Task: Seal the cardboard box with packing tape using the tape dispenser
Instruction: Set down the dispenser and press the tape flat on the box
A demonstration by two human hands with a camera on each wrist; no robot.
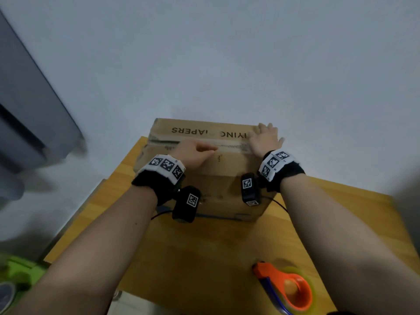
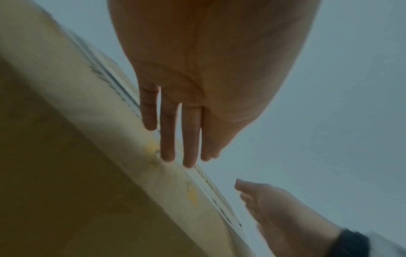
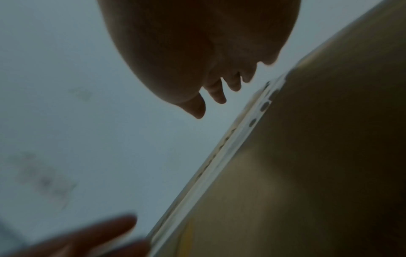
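Two hands flat, grip released: left hand [image 1: 193, 151], right hand [image 1: 264, 138] | one box [image 1: 204, 173] | one dispenser [image 1: 286, 287]

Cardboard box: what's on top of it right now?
On the cardboard box, the left hand and right hand rest with straight fingers along its taped centre seam. The tape dispenser lies on the table. The box's contents are hidden.

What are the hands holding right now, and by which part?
Nothing is gripped. Both the left hand and right hand lie open on the brown cardboard box; the orange tape dispenser lies untouched.
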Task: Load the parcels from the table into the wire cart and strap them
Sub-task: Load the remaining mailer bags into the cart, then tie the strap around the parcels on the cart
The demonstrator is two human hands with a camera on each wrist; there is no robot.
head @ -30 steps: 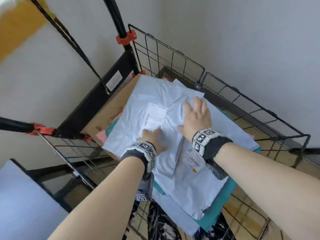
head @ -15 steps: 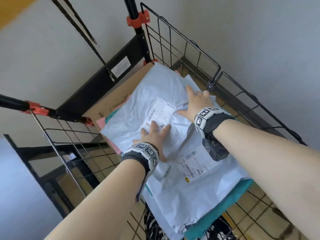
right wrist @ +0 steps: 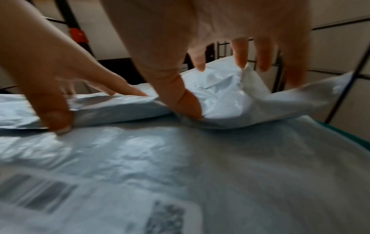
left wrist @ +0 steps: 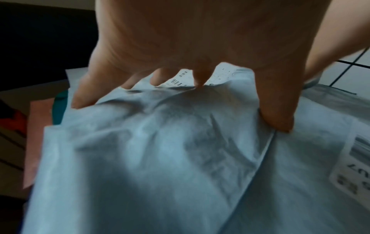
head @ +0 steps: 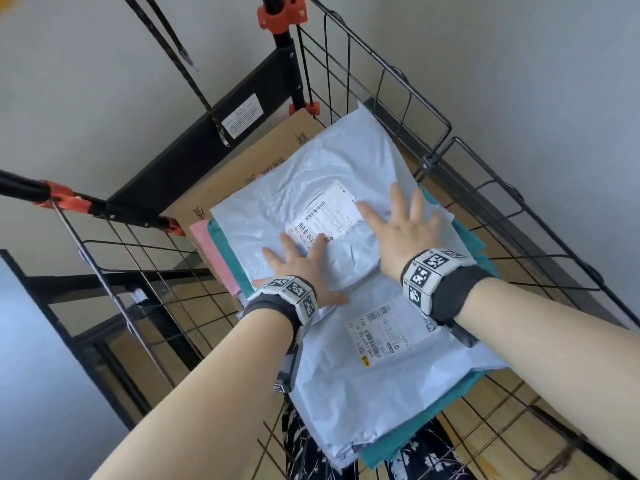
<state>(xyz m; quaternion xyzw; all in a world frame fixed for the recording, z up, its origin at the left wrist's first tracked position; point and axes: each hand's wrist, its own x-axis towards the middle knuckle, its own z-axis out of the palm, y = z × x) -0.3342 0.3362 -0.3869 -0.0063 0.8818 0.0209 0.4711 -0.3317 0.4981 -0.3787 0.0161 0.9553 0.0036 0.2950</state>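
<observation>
A black wire cart (head: 382, 85) holds a stack of parcels. On top lies a pale grey poly mailer (head: 311, 174) with a white label. My left hand (head: 298, 266) and right hand (head: 403, 228) both press flat on it with fingers spread, one at each side of the label. The left wrist view shows the left hand (left wrist: 230, 98) with fingertips and thumb pushing into the crinkled mailer (left wrist: 160, 142). In the right wrist view the right hand (right wrist: 200, 82) presses the same mailer (right wrist: 220, 98). A black strap (head: 180, 60) dangles from the cart's handle at back left.
Under the top mailer lie a second grey mailer (head: 381, 368), a teal parcel (head: 415, 441), a pink one (head: 214, 258) and a flat cardboard box (head: 242, 164). Red clamps (head: 282, 15) sit on the cart frame. A grey wall stands behind the cart.
The left hand's fingers have uncurled and spread flat. The right hand has drawn back from the mailer's far edge to beside the label. The top mailer lies flatter.
</observation>
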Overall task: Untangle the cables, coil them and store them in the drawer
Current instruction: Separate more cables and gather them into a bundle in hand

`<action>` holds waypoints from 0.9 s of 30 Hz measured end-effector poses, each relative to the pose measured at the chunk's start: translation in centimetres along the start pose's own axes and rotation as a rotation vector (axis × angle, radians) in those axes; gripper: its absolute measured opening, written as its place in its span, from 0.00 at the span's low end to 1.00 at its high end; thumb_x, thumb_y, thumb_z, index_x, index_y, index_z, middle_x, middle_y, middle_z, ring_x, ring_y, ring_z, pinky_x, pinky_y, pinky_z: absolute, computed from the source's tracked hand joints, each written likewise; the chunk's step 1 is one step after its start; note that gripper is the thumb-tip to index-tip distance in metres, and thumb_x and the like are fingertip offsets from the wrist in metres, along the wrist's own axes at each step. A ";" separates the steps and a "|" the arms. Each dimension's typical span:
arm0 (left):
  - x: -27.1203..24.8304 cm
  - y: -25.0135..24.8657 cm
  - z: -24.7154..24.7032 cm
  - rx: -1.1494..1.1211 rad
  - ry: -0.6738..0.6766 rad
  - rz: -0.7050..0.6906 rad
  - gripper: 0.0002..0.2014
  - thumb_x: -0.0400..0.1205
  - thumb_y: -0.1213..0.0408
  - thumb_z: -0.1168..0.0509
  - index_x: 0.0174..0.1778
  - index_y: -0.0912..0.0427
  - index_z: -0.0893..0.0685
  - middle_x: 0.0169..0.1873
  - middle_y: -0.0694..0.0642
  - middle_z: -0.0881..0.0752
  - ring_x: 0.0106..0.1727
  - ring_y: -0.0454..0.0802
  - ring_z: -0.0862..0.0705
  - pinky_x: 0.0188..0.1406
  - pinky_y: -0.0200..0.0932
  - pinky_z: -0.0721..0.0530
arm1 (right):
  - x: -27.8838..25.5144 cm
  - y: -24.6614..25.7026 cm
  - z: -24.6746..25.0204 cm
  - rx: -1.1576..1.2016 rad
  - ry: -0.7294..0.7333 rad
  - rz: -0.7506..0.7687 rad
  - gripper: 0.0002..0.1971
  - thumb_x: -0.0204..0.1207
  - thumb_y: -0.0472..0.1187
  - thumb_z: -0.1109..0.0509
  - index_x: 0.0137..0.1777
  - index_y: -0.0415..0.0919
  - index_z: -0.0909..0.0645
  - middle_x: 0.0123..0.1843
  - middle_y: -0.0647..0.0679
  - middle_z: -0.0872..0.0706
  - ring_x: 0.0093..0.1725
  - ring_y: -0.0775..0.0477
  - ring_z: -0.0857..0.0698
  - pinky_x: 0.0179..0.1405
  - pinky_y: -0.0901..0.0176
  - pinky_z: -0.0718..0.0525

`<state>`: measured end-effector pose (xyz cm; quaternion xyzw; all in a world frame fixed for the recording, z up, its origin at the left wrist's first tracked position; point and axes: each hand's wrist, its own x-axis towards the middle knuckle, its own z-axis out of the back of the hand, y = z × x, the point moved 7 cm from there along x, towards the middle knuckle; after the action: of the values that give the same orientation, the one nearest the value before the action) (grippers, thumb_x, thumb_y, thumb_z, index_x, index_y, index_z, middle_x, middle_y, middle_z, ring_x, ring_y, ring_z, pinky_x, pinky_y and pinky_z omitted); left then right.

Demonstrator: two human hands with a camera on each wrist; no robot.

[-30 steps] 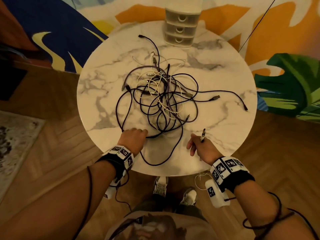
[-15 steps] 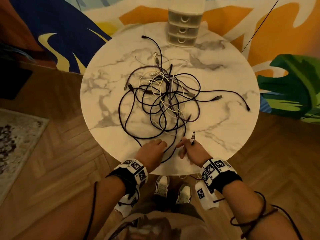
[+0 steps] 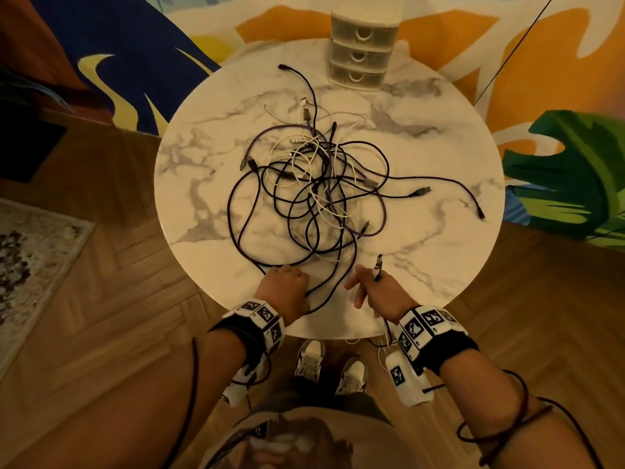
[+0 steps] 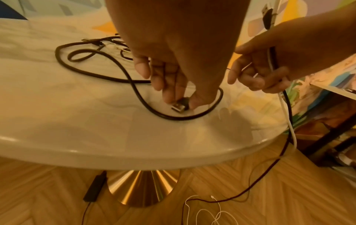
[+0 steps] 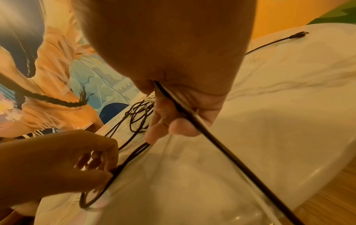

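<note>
Your left hand (image 4: 173,64) pinches a black USB plug (image 4: 180,106) against the marble table (image 3: 439,265) near its front edge, while your right hand (image 3: 378,292) grasps a black cable and a white cable (image 4: 285,109) that trail over the edge to the floor. The tangle of cables (image 3: 318,187) lies mid-table, its strands too interlaced to follow singly. The three-drawer unit (image 3: 363,55) stands at the far edge, its top cut off.

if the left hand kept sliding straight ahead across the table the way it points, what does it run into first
Probably the near black cable loop just ahead of the left hand, then the main cable tangle; depth is hard to judge.
</note>
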<state>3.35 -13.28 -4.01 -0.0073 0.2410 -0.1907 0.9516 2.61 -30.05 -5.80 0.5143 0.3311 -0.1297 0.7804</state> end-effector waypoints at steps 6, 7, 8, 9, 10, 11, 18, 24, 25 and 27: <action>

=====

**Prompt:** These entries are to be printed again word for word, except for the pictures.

**Final answer:**
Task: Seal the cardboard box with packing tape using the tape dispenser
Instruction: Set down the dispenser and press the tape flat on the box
A demonstration by two human hands with a camera on each wrist; no robot.
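Two hands flat, grip released: left hand [image 1: 193, 151], right hand [image 1: 264, 138] | one box [image 1: 204, 173] | one dispenser [image 1: 286, 287]

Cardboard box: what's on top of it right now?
On the cardboard box, the left hand and right hand rest with straight fingers along its taped centre seam. The tape dispenser lies on the table. The box's contents are hidden.

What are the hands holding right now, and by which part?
Nothing is gripped. Both the left hand and right hand lie open on the brown cardboard box; the orange tape dispenser lies untouched.
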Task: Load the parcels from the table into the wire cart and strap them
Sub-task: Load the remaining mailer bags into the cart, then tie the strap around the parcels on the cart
The demonstrator is two human hands with a camera on each wrist; there is no robot.
head @ -30 steps: 
head @ -15 steps: 
right wrist @ +0 steps: 
left wrist @ +0 steps: 
head @ +0 steps: 
<state>(xyz m; quaternion xyzw; all in a world frame fixed for the recording, z up, its origin at the left wrist's first tracked position; point and axes: each hand's wrist, its own x-axis towards the middle knuckle, its own z-axis out of the palm, y = z × x) -0.3342 0.3362 -0.3869 -0.0063 0.8818 0.0209 0.4711 -0.3317 0.4981 -0.3787 0.0161 0.9553 0.0036 0.2950</state>
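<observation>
A black wire cart (head: 382, 85) holds a stack of parcels. On top lies a pale grey poly mailer (head: 311, 174) with a white label. My left hand (head: 298, 266) and right hand (head: 403, 228) both press flat on it with fingers spread, one at each side of the label. The left wrist view shows the left hand (left wrist: 230, 98) with fingertips and thumb pushing into the crinkled mailer (left wrist: 160, 142). In the right wrist view the right hand (right wrist: 200, 82) presses the same mailer (right wrist: 220, 98). A black strap (head: 180, 60) dangles from the cart's handle at back left.
Under the top mailer lie a second grey mailer (head: 381, 368), a teal parcel (head: 415, 441), a pink one (head: 214, 258) and a flat cardboard box (head: 242, 164). Red clamps (head: 282, 15) sit on the cart frame. A grey wall stands behind the cart.
The left hand's fingers have uncurled and spread flat. The right hand has drawn back from the mailer's far edge to beside the label. The top mailer lies flatter.
</observation>
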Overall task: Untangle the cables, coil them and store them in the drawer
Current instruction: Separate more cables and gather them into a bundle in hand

`<action>` holds waypoints from 0.9 s of 30 Hz measured end-effector poses, each relative to the pose measured at the chunk's start: translation in centimetres along the start pose's own axes and rotation as a rotation vector (axis × angle, radians) in those axes; gripper: its absolute measured opening, written as its place in its span, from 0.00 at the span's low end to 1.00 at its high end; thumb_x, thumb_y, thumb_z, index_x, index_y, index_z, middle_x, middle_y, middle_z, ring_x, ring_y, ring_z, pinky_x, pinky_y, pinky_z: absolute, computed from the source's tracked hand joints, each written likewise; the chunk's step 1 is one step after its start; note that gripper is the thumb-tip to index-tip distance in metres, and thumb_x and the like are fingertip offsets from the wrist in metres, along the wrist's own axes at each step. A ";" separates the steps and a "|" the arms. Each dimension's typical span:
arm0 (left):
  - x: -27.1203..24.8304 cm
  - y: -25.0135..24.8657 cm
  - z: -24.7154..24.7032 cm
  - rx: -1.1494..1.1211 rad
  - ry: -0.6738..0.6766 rad
  - rz: -0.7050..0.6906 rad
  - gripper: 0.0002..0.2014
  - thumb_x: -0.0400..0.1205
  - thumb_y: -0.1213..0.0408
  - thumb_z: -0.1168..0.0509
  - index_x: 0.0174..0.1778
  - index_y: -0.0912..0.0427
  - index_z: -0.0893..0.0685
  - middle_x: 0.0169..0.1873
  - middle_y: -0.0694..0.0642
  - middle_z: -0.0881..0.0752
  - ring_x: 0.0106..0.1727
  - ring_y: -0.0454..0.0802
  - ring_z: -0.0862..0.0705
  - pinky_x: 0.0188..0.1406
  - pinky_y: -0.0200..0.0932
  - pinky_z: -0.0721..0.0530
arm1 (right):
  - x: -27.8838..25.5144 cm
  - y: -24.6614..25.7026 cm
  - z: -24.6746..25.0204 cm
  - rx: -1.1576..1.2016 rad
  - ry: -0.7294..0.7333 rad
  - rz: -0.7506..0.7687 rad
  - gripper: 0.0002..0.1971
  - thumb_x: -0.0204..0.1207
  - thumb_y: -0.0472..0.1187
  - thumb_z: -0.1109..0.0509
  - index_x: 0.0137..0.1777
  - index_y: -0.0415..0.0919
  - index_z: -0.0909..0.0645
  - middle_x: 0.0123..0.1843
  - middle_y: -0.0647..0.0679
  - middle_z: -0.0872..0.0706
  - ring_x: 0.0093..0.1725
  - ring_y: -0.0775..0.0477
  - ring_z: -0.0857..0.0698
  - pinky_x: 0.0179..0.1405
  - pinky_y: -0.0901..0.0176
  - pinky_z: -0.0718..0.0525

`<state>`: measured end-effector pose (xyz cm; quaternion xyzw; all in a world frame fixed for the recording, z up, its origin at the left wrist's first tracked position; point and axes: each hand's wrist, its own x-axis towards the middle knuckle, its own z-axis out of the back of the hand, y = z × x, the point moved 7 cm from there along x, towards the middle knuckle; after the action: of the values that give the same orientation, the one nearest the value before the action) (grippers, thumb_x, thumb_y, thumb_z, index_x, index_y, index_z, middle_x, middle_y, middle_z, ring_x, ring_y, ring_z, pinky_x, pinky_y and pinky_z omitted); left then right.

Demonstrator: two human hands with a camera on each wrist; no robot.

[-30 steps] 
[-15 steps] 
[+0 steps] 
[+0 steps] 
[+0 steps] 

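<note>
Your left hand (image 4: 173,64) pinches a black USB plug (image 4: 180,106) against the marble table (image 3: 439,265) near its front edge, while your right hand (image 3: 378,292) grasps a black cable and a white cable (image 4: 285,109) that trail over the edge to the floor. The tangle of cables (image 3: 318,187) lies mid-table, its strands too interlaced to follow singly. The three-drawer unit (image 3: 363,55) stands at the far edge, its top cut off.

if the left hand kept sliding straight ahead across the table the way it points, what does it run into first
Probably the near black cable loop just ahead of the left hand, then the main cable tangle; depth is hard to judge.
</note>
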<state>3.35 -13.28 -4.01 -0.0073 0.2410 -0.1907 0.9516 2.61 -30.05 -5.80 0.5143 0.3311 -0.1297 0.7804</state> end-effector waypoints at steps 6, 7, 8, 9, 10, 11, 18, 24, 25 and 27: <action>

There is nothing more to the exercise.